◆ TASK STATEMENT ◆
The entries that follow include a run beginning at the line with "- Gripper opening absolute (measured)" and ending at the line with "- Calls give"; restate that run word for word and leave the rest out.

(DATA FOR THIS EXERCISE begins)

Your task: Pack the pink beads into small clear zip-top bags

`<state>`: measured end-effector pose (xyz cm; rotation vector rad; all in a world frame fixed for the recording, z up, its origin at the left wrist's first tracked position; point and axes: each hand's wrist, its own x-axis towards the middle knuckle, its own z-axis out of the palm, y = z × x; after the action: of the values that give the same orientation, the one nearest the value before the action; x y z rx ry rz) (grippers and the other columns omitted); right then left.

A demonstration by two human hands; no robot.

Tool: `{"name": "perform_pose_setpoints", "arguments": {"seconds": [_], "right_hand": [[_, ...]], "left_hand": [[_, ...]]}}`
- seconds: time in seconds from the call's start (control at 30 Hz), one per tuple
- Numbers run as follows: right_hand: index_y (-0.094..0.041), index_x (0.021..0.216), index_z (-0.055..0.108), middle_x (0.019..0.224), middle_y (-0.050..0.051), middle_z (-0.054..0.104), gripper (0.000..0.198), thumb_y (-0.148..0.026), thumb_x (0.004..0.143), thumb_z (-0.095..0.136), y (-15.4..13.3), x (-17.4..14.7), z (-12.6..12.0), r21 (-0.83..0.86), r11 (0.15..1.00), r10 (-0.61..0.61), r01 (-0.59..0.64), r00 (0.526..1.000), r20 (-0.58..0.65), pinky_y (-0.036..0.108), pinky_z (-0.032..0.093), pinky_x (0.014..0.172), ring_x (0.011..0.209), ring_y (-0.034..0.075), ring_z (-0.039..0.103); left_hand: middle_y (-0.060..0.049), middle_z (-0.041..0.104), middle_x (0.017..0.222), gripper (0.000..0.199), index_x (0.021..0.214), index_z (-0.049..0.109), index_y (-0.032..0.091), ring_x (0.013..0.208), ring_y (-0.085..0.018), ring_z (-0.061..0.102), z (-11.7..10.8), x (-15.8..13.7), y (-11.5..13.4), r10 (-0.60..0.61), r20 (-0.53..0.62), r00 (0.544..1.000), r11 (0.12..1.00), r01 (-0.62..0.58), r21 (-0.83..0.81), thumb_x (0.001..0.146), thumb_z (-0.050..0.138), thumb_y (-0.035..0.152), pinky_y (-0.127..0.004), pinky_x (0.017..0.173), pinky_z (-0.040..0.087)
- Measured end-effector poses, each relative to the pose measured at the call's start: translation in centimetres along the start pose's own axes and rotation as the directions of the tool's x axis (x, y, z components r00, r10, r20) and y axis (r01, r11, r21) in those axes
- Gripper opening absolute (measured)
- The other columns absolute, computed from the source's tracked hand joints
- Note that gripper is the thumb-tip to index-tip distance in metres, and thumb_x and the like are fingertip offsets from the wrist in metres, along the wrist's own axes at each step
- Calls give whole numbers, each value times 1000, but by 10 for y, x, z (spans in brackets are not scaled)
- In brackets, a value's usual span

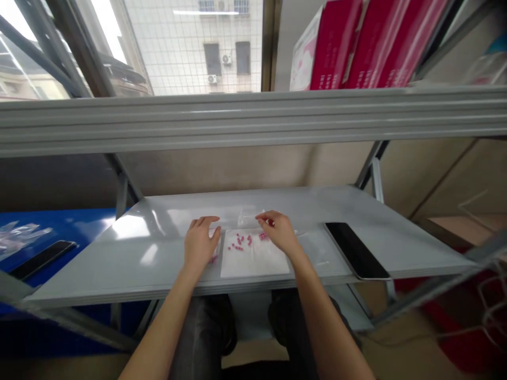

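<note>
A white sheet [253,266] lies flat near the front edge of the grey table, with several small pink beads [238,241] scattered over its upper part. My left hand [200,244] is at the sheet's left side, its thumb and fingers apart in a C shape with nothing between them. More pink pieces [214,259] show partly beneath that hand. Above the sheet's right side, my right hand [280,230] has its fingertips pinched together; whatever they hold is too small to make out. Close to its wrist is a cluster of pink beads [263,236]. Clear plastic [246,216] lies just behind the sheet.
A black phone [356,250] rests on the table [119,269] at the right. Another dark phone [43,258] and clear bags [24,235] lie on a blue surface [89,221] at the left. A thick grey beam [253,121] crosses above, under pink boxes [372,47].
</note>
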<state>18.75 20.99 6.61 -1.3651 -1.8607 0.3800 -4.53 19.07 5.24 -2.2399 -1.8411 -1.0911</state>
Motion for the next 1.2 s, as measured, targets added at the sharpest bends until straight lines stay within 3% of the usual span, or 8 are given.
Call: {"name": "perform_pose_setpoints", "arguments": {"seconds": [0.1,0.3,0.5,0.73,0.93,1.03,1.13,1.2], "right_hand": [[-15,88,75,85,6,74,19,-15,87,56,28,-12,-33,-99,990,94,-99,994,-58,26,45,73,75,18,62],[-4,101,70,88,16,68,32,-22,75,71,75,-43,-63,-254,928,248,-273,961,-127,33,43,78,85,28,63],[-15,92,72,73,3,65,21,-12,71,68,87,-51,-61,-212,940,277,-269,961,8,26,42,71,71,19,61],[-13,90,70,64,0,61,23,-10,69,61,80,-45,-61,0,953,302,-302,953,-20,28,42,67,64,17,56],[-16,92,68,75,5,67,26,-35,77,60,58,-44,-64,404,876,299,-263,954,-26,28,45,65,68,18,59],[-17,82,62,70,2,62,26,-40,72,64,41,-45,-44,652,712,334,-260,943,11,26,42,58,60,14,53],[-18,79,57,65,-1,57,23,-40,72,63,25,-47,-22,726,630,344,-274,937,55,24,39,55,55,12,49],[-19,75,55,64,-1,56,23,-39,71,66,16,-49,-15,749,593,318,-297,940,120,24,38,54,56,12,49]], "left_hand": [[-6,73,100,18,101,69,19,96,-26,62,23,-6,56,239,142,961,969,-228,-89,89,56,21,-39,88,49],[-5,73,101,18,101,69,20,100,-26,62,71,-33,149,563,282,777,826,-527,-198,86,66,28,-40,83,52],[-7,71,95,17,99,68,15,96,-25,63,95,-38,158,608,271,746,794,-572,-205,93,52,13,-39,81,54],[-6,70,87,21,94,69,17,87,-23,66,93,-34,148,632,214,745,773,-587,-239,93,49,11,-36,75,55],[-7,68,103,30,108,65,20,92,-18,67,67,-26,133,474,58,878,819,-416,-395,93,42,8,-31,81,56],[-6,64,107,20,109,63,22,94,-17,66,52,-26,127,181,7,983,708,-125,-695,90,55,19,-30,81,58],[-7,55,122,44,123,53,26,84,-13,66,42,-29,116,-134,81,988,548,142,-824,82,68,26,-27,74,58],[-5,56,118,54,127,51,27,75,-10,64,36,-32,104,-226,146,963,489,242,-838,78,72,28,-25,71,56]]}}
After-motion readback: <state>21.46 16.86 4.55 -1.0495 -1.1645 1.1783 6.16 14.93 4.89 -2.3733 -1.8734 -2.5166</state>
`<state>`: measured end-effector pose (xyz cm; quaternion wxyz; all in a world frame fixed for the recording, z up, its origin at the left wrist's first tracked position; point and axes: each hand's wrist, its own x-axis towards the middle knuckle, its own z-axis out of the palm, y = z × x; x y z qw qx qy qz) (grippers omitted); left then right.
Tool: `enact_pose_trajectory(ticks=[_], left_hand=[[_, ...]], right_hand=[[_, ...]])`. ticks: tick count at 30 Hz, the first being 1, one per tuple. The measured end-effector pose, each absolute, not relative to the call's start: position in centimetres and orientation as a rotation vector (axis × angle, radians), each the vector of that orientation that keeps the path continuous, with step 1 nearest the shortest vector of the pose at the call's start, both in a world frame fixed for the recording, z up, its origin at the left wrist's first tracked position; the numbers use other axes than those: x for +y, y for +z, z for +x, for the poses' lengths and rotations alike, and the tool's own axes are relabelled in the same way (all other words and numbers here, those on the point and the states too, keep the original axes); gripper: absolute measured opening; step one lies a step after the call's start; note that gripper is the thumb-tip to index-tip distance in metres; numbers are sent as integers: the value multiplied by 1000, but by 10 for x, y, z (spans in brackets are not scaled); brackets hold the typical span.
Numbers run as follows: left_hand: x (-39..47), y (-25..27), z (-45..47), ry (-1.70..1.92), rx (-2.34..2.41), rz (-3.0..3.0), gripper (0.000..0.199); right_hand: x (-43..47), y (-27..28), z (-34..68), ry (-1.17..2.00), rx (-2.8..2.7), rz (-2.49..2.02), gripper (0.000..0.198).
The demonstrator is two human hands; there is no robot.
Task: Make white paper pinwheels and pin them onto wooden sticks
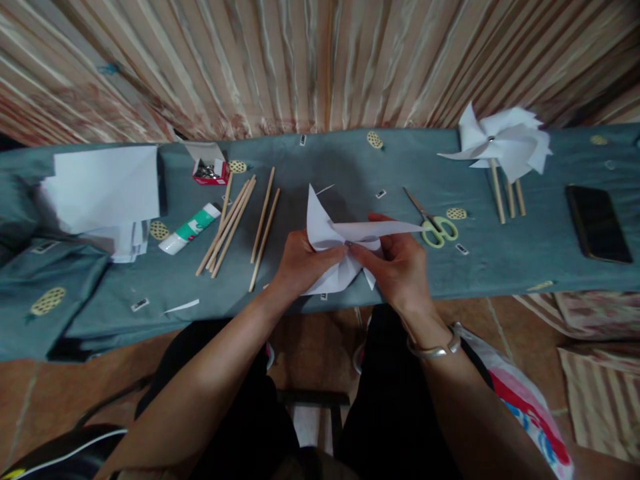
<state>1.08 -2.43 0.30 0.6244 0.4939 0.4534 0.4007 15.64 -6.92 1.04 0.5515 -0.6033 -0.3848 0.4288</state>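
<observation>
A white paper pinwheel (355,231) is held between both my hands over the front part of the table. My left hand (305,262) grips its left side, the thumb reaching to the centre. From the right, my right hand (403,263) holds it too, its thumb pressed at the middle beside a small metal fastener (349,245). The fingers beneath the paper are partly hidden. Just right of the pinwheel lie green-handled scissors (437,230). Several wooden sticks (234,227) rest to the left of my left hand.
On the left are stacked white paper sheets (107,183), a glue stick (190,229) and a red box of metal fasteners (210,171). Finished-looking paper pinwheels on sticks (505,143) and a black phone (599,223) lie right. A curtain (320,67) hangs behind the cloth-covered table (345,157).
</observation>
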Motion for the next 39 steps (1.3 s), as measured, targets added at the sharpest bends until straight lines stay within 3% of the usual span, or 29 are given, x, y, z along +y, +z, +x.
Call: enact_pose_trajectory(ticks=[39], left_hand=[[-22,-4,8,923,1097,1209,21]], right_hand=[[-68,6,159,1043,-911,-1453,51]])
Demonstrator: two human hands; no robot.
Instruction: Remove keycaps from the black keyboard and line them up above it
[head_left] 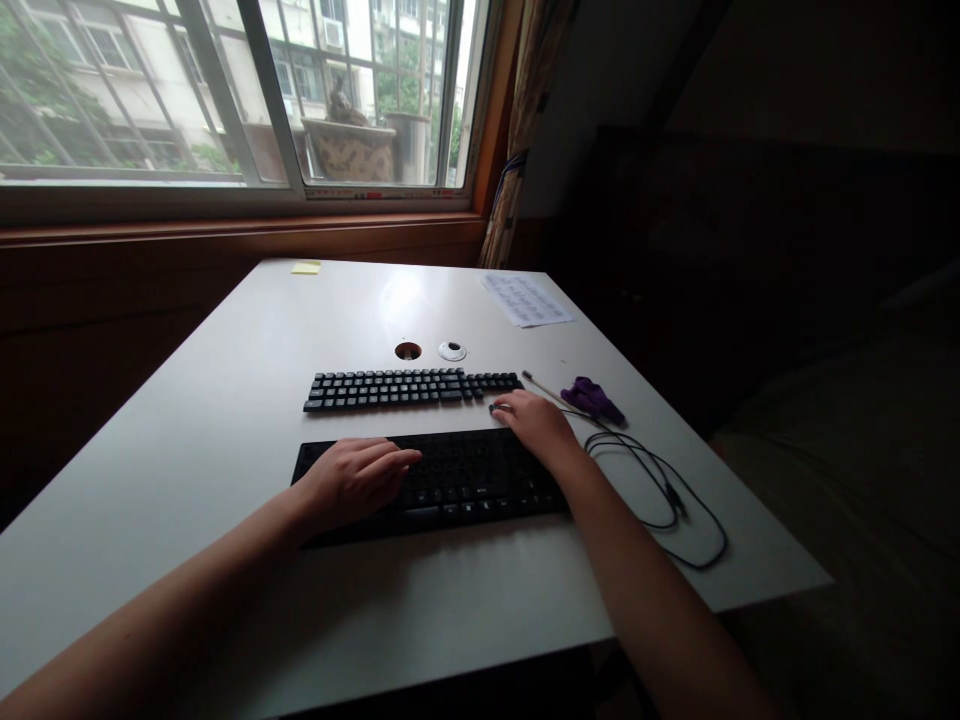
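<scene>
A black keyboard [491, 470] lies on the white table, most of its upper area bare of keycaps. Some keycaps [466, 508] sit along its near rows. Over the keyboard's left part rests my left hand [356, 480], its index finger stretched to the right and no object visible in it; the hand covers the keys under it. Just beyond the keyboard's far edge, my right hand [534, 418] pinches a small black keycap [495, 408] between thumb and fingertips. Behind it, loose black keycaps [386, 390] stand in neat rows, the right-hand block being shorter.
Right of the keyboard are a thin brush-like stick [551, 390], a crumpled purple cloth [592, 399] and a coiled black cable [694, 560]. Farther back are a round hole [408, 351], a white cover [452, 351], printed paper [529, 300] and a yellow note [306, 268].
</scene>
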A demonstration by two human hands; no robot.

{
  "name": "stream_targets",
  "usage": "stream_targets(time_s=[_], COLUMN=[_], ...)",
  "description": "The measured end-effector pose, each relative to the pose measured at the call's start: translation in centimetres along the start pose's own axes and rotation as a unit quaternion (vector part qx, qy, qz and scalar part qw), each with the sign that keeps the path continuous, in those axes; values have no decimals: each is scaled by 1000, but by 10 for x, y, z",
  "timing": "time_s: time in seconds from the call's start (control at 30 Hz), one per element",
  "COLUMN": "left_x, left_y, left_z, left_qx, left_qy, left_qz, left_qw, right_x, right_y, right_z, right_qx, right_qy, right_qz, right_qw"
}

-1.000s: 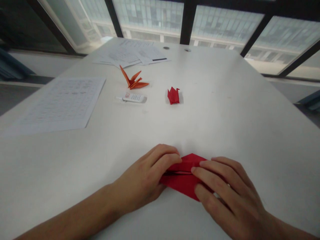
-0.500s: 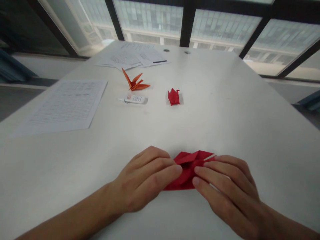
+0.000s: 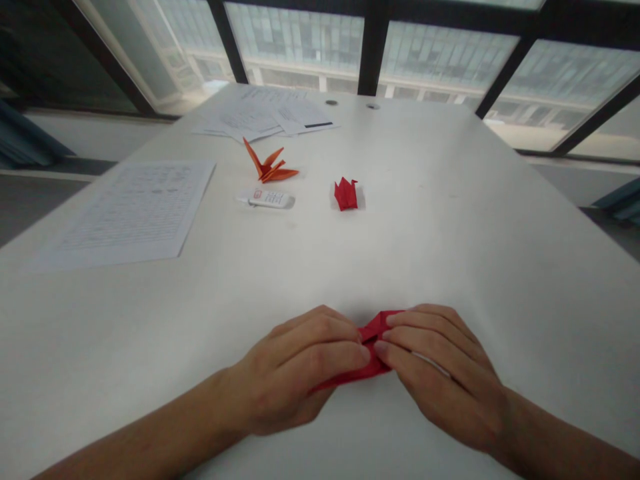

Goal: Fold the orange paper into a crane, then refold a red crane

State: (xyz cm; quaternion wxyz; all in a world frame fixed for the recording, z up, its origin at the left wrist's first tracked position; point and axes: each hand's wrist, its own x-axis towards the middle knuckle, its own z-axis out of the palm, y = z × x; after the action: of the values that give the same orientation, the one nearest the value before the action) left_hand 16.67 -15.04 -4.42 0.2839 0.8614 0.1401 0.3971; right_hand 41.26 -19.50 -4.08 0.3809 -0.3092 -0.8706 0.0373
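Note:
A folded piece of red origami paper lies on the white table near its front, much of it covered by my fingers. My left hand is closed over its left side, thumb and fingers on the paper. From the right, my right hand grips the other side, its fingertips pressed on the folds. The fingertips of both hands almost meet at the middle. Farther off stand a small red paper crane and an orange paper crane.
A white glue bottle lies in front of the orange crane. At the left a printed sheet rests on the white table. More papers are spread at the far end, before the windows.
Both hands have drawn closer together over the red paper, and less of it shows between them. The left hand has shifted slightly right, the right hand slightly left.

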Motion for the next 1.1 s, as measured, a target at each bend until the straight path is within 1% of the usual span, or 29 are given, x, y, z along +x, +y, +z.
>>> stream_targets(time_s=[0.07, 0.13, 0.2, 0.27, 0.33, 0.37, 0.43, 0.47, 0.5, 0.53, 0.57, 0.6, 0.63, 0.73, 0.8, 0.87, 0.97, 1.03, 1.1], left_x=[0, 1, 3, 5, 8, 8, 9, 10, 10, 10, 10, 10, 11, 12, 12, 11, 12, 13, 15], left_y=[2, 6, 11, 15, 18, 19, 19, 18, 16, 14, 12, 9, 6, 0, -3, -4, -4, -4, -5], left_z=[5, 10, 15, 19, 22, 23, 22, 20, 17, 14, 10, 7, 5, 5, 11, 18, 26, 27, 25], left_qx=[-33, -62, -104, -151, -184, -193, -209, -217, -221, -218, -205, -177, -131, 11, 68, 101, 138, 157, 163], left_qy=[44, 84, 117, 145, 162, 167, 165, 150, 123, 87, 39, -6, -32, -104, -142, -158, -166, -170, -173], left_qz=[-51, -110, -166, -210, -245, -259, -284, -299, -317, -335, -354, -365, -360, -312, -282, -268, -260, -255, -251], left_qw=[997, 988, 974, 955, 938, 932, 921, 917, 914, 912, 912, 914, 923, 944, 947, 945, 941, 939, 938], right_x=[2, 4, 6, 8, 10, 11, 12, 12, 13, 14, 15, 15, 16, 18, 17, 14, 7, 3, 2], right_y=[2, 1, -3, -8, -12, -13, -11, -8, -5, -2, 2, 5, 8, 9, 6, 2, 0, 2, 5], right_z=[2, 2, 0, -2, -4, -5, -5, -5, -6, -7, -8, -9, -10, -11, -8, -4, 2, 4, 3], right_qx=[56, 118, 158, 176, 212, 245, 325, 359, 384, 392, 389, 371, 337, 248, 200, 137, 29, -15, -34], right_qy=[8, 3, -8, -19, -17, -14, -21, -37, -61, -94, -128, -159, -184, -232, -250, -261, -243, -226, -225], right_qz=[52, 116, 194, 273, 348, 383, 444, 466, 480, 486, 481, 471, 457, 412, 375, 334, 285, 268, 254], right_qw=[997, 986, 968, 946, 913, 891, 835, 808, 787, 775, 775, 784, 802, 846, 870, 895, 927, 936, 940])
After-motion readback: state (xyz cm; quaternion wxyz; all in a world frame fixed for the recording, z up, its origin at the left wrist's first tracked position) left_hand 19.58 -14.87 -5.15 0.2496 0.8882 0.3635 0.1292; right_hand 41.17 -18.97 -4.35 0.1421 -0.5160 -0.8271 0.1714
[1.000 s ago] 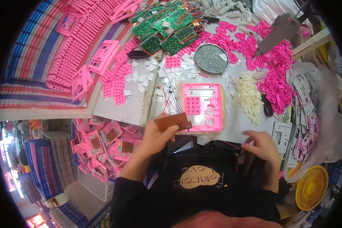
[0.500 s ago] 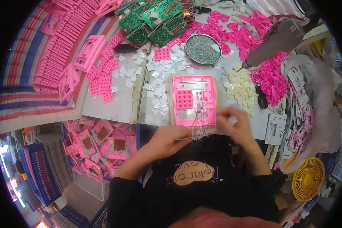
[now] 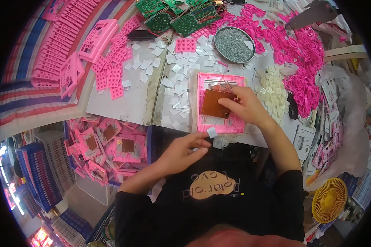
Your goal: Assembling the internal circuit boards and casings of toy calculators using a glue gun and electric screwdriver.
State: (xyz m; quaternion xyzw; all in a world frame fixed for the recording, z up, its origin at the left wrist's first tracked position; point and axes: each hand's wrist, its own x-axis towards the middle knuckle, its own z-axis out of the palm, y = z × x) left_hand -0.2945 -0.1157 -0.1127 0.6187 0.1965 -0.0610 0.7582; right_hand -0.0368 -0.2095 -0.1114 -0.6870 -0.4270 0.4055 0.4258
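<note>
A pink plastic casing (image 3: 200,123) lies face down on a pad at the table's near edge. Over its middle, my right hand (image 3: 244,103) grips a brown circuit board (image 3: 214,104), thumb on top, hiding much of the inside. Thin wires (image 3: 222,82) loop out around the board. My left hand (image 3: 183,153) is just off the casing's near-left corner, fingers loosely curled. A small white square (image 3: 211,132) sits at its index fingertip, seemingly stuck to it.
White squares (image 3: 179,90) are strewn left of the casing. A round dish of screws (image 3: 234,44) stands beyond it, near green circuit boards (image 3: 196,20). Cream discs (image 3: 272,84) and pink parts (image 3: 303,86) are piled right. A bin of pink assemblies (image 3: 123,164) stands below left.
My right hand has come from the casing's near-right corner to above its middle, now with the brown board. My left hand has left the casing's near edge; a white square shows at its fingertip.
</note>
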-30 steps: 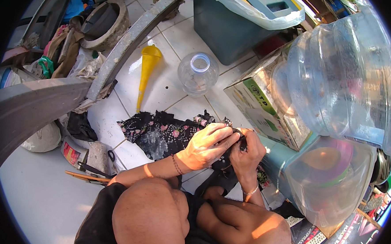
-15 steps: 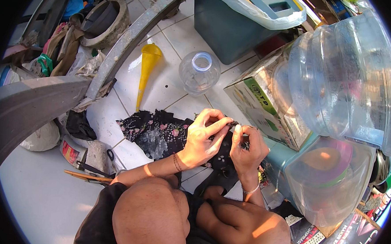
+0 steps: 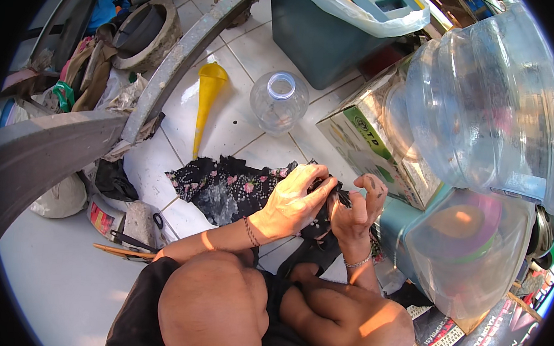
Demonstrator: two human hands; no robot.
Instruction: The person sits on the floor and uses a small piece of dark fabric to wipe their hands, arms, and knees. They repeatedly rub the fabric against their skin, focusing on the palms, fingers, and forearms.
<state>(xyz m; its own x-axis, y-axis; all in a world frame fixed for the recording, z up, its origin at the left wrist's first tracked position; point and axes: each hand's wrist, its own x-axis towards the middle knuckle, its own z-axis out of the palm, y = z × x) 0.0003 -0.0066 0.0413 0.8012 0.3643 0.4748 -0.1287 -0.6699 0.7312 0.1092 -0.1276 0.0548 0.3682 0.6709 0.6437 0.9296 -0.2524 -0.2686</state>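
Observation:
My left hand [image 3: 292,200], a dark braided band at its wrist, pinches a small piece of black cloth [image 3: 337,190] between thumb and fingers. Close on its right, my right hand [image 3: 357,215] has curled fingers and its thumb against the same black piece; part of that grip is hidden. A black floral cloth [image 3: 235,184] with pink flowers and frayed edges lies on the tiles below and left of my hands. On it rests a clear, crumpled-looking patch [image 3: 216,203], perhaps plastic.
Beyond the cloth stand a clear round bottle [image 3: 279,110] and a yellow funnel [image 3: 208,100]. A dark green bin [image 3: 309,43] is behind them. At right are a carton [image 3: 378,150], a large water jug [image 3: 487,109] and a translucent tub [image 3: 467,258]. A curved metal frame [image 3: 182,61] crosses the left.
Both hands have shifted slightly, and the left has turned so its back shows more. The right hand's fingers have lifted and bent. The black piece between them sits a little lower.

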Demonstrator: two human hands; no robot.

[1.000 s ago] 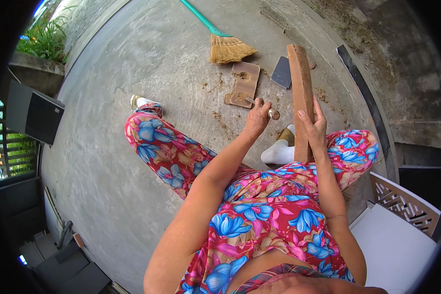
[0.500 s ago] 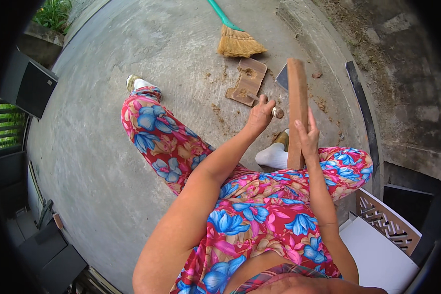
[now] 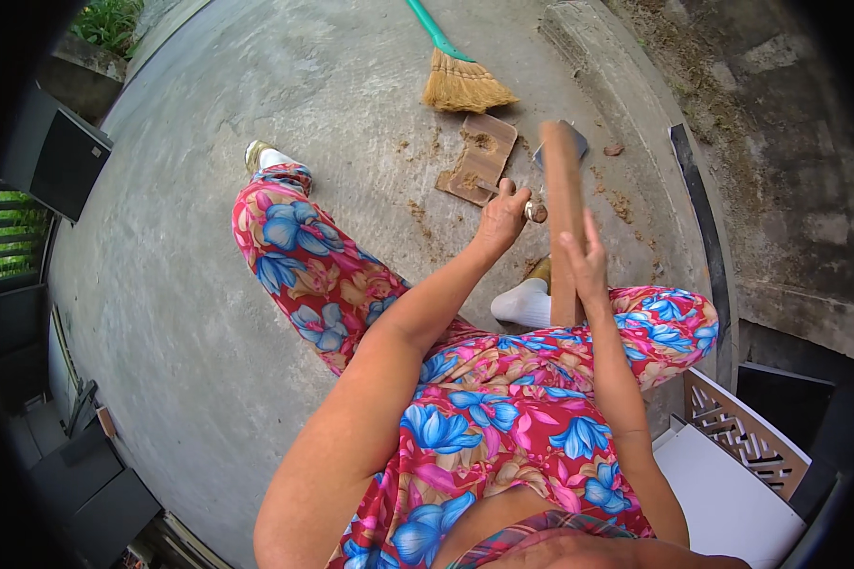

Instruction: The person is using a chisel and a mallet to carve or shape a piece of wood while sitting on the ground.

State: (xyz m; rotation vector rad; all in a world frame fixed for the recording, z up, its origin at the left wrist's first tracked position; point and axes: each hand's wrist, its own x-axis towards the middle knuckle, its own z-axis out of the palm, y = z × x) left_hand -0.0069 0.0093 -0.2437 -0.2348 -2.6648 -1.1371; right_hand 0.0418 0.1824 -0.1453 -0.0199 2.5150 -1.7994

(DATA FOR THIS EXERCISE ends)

◆ ANSWER TO THE EXERCISE ◆
- Gripper opening absolute (measured)
- The other columns absolute, computed from the source's tracked hand joints
- Note that gripper is the thumb-tip to index-tip distance in metres, and thumb_x and the like are fingertip offsets from the wrist in metres, along the wrist's own axes at each step
- Calls give whole numbers, each value times 1000, but by 10 for y, x, z (spans in brackets are not scaled)

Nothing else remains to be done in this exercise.